Dr. Sheena Aurora, director of the Swedish Headache Center and Arcuri's physician, said Regence acted prematurely.
Aurora is the lead author on one of a pair of studies to be released next year that she said will provide the first definitive evidence that Botox can help prevent chronic migraines.
On Thursday, Allergan, Botox's manufacturer, which paid for the studies, said preliminary results were encouraging enough that it plans to petition the FDA to approve Botox for chronic migraines.
Pakalnis said Allergan has sponsored many such studies, a fact she said "is always something to be mindful of when results are interpreted."
Karbowicz said Regence will reconsider its policy if the latest studies prove that Botox makes meaningful clinical difference.
Aurora fears that in the meantime, some patients will lose their only remedy against debilitating pain. The FDA has approved several drugs to prevent or treat migraine attacks, including Imitrex and Depakote. But they can cause side effects and don't always work.
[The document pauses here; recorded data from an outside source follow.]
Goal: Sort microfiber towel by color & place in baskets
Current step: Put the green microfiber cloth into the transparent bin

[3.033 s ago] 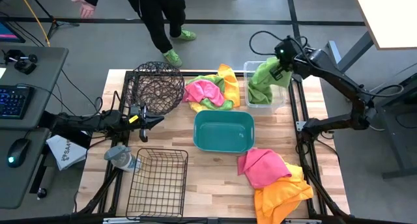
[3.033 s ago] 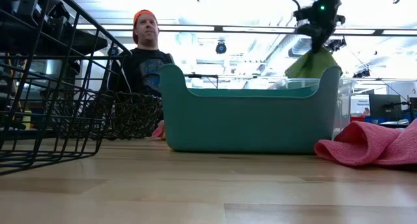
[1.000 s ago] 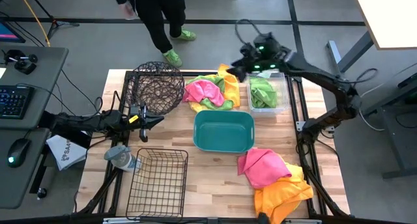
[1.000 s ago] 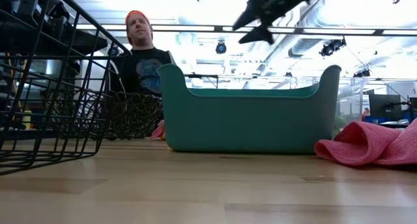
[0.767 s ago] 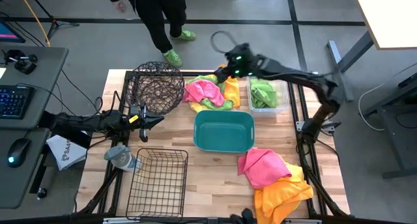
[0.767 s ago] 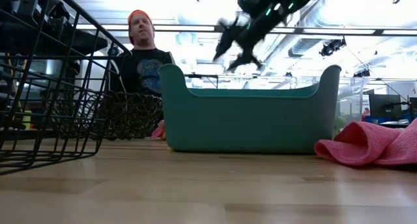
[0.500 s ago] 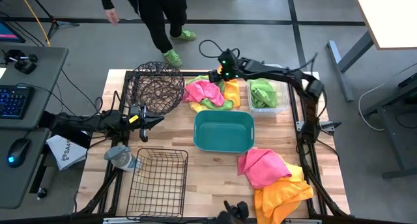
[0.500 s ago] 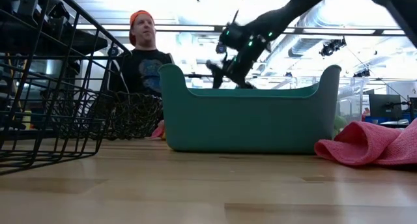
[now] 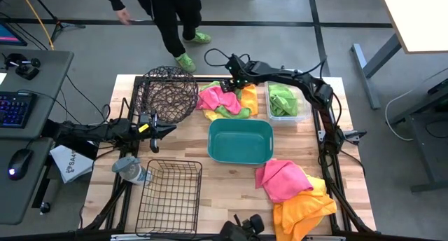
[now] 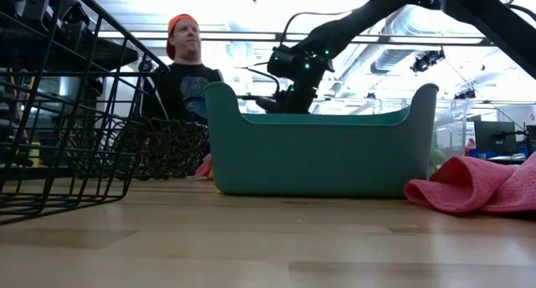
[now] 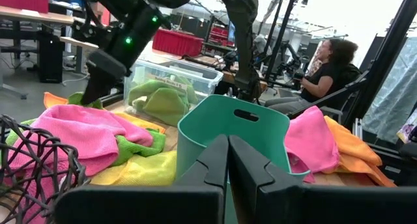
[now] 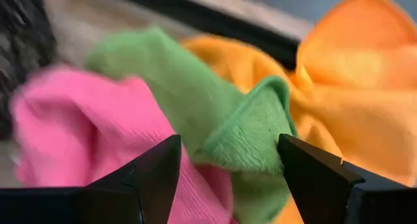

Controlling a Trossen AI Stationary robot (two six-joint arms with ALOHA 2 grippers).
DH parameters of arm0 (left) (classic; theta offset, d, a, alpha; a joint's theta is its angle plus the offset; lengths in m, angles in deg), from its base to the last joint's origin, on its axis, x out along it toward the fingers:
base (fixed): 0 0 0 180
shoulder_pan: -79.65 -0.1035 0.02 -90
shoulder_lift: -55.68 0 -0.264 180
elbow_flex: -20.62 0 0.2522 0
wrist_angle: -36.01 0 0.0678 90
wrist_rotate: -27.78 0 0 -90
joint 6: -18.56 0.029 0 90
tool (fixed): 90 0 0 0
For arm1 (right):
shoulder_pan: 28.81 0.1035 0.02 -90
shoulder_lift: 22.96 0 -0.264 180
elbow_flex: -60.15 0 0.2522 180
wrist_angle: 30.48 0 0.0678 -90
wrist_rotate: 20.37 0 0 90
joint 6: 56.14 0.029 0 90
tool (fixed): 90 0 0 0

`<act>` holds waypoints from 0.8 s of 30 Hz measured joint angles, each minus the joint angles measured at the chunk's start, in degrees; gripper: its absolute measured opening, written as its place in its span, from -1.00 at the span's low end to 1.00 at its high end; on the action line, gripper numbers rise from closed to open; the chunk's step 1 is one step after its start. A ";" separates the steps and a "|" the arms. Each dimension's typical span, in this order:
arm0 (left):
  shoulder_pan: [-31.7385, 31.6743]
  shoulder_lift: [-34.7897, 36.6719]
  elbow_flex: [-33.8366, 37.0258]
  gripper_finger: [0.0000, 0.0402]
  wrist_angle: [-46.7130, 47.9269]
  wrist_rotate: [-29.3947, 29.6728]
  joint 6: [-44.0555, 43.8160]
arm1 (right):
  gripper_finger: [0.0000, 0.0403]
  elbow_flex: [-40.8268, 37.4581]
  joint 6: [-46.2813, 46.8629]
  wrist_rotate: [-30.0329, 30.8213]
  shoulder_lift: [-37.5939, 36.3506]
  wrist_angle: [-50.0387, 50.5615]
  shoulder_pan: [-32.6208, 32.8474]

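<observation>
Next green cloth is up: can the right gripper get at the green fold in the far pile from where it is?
Probably yes. The right gripper is open, straddling the green towel fold atop the pile; nothing lies between them.

Green towel (image 12: 215, 113) among pink (image 12: 85, 133) and orange cloths (image 12: 352, 87); teal tub (image 9: 240, 141).

Two dark arms seen, matte black links, black cables looped along right arm (image 9: 294, 76). Small green light noted near its wrist. Left gripper (image 11: 225, 160): black, wedge-shaped fingers.
</observation>
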 joint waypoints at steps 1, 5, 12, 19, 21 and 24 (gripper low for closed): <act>0.00 -0.02 0.00 -1.00 0.00 -0.02 0.00 | 0.25 -0.01 -0.49 0.31 0.00 1.16 0.04; 0.00 0.00 0.00 -1.00 0.00 -0.02 0.00 | 0.25 -0.25 -1.59 3.37 -0.02 4.32 0.05; 0.00 0.00 0.00 -1.00 0.00 -0.02 0.00 | -0.40 -0.27 -7.07 4.84 -0.04 3.21 0.07; -0.02 -0.02 0.00 -1.00 0.00 -0.02 -0.02 | -0.95 1.75 -12.08 -1.43 -0.39 6.56 0.09; -0.02 0.00 0.00 -1.00 0.00 -0.02 0.00 | -0.97 3.21 -14.27 -2.38 -1.74 8.00 0.42; -0.02 0.00 0.00 -1.00 -0.01 -0.06 0.00 | -0.98 6.64 -17.35 -3.38 -5.56 9.17 1.36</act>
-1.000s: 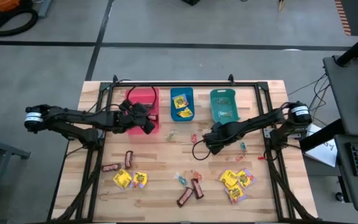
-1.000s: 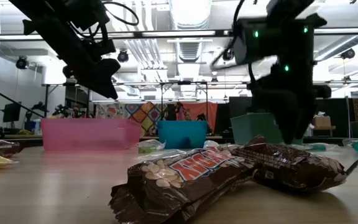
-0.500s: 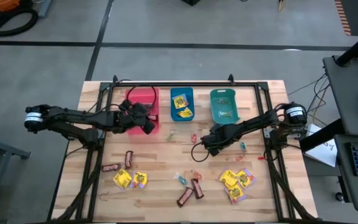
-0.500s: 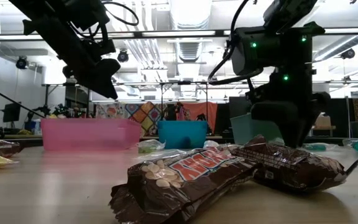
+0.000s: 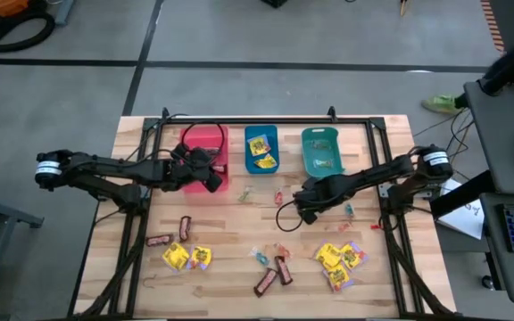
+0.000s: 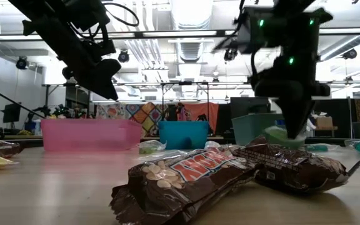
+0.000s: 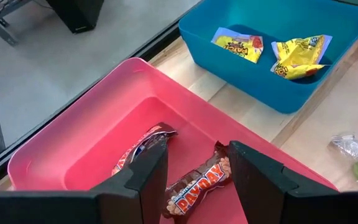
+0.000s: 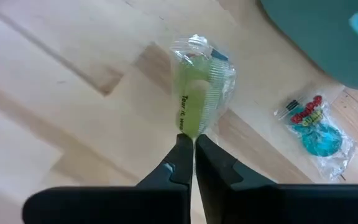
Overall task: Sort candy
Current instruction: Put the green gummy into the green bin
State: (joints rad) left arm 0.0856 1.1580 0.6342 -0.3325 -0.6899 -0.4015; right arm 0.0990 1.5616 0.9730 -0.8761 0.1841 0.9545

"Botox is for people who have tried everything else," Aurora said. The fact that not everyone benefits "doesn't mean it doesn't make a difference in somebody's life."
"Worst pain ever"
Arcuri knows that firsthand.
The 43-year-old described her migraines as simply "the worst pain ever," sometimes leaving her incoherent, unable to speak or even to think.
Prescription drugs helped, but caused side effects. Depakote, an anticonvulsant, for instance, left her foggy and drowsy.
When she had Botox coverage, Arcuri received shots every four months or so. Aurora would inject the toxin around her temples, the back of the head, the neck and upper shoulders. The shots dampened the pain so Arcuri could be "high functioning."
But Arcuri lost her coverage for nine months while she fought to get Regence to continue her treatments. Then last month, after a volley of calls, faxes and letters, Arcuri won approval for four more sessions.
Arcuri said it upsets her that she has to battle for a remedy that — scientifically proven or not — for her clearly works.
Regence "took it as a blanket invitation to deny all coverage," she said. "It has wasted so much time and money."